What the task requires. Go through the following data and transcribe exactly the stretch of lines from the one holding "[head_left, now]" to the one holding "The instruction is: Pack", both included.
□ □ □ □ □
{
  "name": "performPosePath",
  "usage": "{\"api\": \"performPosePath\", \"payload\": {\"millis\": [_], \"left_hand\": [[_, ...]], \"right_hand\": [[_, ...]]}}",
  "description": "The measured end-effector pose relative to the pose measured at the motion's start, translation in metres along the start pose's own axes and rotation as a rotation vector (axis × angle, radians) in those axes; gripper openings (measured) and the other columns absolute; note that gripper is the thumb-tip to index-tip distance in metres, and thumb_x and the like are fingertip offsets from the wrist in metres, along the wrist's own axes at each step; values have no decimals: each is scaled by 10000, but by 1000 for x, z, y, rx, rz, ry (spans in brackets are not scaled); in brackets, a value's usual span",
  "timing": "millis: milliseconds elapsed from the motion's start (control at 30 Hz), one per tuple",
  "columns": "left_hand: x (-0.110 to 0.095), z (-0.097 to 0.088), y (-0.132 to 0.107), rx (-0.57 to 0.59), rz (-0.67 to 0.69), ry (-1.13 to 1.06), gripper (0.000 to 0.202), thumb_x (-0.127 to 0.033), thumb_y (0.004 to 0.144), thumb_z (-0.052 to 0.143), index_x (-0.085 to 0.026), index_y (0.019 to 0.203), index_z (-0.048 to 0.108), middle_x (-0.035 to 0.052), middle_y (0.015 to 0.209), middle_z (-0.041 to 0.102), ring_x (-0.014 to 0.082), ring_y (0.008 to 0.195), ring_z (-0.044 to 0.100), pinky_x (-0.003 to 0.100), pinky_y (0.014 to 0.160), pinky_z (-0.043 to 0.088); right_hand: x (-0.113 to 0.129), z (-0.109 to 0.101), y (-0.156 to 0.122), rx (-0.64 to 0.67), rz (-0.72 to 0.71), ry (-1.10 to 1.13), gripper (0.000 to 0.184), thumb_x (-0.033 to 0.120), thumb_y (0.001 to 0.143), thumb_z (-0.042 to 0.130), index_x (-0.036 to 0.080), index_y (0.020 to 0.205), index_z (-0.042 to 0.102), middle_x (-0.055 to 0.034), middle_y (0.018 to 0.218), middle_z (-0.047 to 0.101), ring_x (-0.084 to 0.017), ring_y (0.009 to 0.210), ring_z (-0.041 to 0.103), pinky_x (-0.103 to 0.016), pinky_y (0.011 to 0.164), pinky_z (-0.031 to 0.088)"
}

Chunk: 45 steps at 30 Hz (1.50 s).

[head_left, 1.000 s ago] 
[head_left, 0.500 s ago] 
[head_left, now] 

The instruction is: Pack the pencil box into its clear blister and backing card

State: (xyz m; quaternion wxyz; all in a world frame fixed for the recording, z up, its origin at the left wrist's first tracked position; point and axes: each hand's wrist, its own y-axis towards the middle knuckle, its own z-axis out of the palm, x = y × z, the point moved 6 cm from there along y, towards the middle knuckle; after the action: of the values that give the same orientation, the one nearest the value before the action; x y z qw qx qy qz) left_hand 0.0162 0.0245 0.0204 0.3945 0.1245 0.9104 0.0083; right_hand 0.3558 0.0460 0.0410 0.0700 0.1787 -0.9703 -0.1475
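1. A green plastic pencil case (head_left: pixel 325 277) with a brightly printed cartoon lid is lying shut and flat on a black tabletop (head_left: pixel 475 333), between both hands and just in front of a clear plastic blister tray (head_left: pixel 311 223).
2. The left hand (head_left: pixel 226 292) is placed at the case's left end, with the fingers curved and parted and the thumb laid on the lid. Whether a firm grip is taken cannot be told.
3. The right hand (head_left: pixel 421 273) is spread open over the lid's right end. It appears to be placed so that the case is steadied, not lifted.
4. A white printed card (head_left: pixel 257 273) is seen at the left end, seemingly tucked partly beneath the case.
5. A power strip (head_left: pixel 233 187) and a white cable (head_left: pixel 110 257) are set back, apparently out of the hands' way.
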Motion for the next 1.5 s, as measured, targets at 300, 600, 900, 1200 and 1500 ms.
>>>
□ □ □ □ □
Exercise response.
[head_left, now] 

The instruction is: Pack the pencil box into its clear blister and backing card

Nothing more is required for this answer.